Patricia L. Marshall, Hostetler & Kowalik, Indianapolis, Ind., for defendants-appellants.

Robert C. Perry and Gerald A. Coraz, Asst. U.S. Attys., John D. Tinder, U.S. Atty., Indianapolis, Ind., for plaintiff-appellee.

Before CUMMINGS, FLAUM, and RIPPLE, Circuit Judges.

FLAUM, Circuit Judge.

The defendants-appellants, Clarence Lair and Nellie Lair, appeal from the district court's grant of summary judgment in favor of the United States for the unpaid principal and interest due and payable on a Small Business Administration ("SBA") loan that the Lairs personally guaranteed. The Lairs contest the grant of summary judgment, claiming that genuine issues of material fact exist regarding whether the SBA willfully caused deterioration, waste, or loss of the collateral for the loan, disposed of the collateral in a commercially reasonable manner, or should be estopped from pursuing them on the guaranty. Because we conclude that there are no genuine issues of material fact and the United States is entitled to judgment as a matter of law, we affirm.

I.

On May 25, 1979, the Richmond Block Company borrowed $750,000 from the Second National Bank of Richmond, Indiana. Clarence Lair, President of Richmond Block, and Kenneth Lair, its Secretary, executed a promissory note in the amount of the loan. To secure the loan, the bank took the assets of Richmond Block as collateral. In addition, Clarence Lair and Nellie Lair each executed a personal guaranty in favor of the bank. To further secure the note, the appellants executed a mortgage on real estate located in Richmond, Indiana. The mortgage was properly recorded in the Office of the Recorder of Wayne County on June 1, 1979.

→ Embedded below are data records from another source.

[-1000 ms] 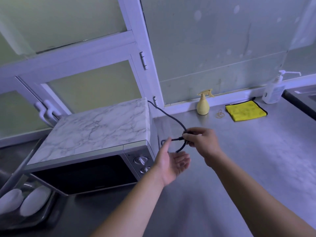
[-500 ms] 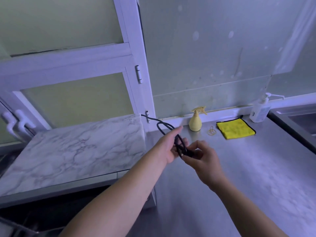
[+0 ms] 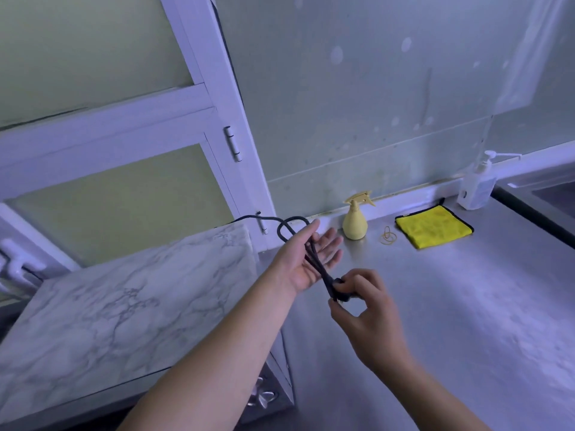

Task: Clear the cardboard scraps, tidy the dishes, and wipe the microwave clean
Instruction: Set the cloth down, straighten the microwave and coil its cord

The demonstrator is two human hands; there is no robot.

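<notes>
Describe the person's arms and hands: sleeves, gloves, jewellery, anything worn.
Both arms are bare as far as the frame shows: no sleeve covers the left forearm or the right forearm. The left hand and the right hand wear no gloves, and no ring, watch or wristband is visible.

Just the one head cam here, wide-angle, looking forward and down at the counter point(image 3: 435, 321). It's rolled a bit, so the window frame point(image 3: 217, 119) leans across the upper left and the wall fills the upper right. Both forearms come in from the bottom edge. The left hand point(image 3: 306, 259) and right hand point(image 3: 370, 312) sit close up at dead centre on the cord point(image 3: 325, 276). The microwave point(image 3: 124, 300) top fills the lower left, cut off by the edge. The spray bottle point(image 3: 354, 223) and cloth point(image 3: 432, 227) sit further back, right of centre.
</notes>
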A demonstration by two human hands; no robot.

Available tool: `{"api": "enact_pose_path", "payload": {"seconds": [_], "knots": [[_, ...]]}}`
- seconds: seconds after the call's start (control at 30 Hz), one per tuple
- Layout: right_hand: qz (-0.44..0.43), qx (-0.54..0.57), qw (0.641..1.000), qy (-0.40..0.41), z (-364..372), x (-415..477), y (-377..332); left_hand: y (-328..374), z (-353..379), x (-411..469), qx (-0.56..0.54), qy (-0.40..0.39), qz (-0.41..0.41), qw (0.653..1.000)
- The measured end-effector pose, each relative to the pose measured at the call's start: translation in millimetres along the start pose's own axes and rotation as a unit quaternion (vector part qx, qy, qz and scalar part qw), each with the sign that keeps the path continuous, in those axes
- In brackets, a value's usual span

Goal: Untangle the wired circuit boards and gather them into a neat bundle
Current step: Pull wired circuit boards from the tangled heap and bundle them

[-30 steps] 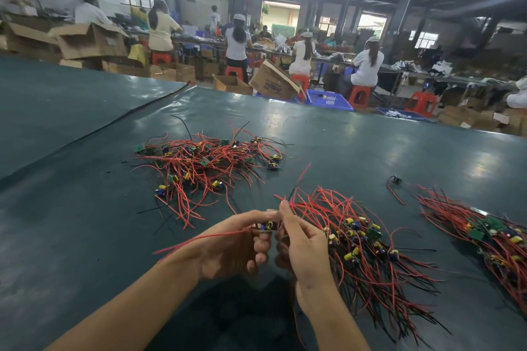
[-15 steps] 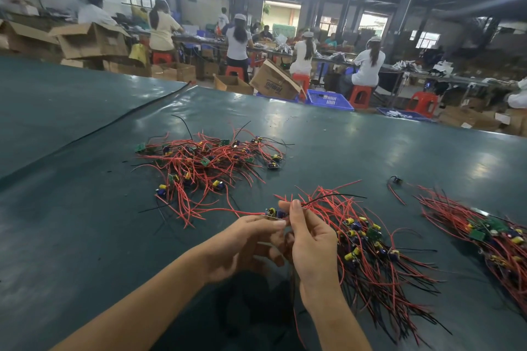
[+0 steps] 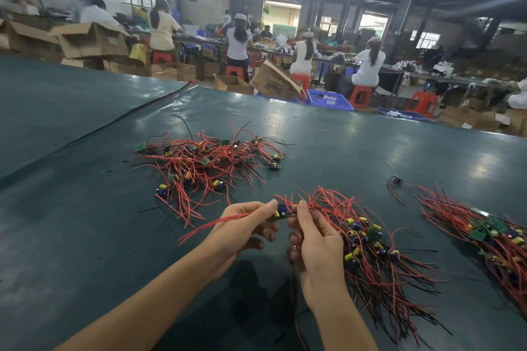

Eventually, Richmond Block defaulted on the loan. Pursuant to a participation agreement between the bank and the SBA, the bank assigned all of its rights, title, and interest in the note, guaranty, and mortgage to the SBA on August 19, 1983. Because the SBA guaranteed the Second National Bank's loan, it paid the bank the outstanding balance on Richmond Block's promissory note. The SBA then accelerated the maturity of the note, and declared the principal and interest immediately due and payable.

On December 22, 1983 the SBA entered into a Caretaker's Agreement with Jay C. Edwards. Edwards was responsible for liquidating the assets of Richmond Block. Clarence Lair strongly objected to Edwards' appointment as Caretaker of Richmond Block. He informed the SBA that in his opinion Edwards was likely to mismanage Richmond Block and allow its assets to be sold for less than their fair market value. The Lairs allege that in fact some of the collateral was stolen, and that Richmond Block's recycling process was sold for less than its fair market value to a company in which Edwards held an interest.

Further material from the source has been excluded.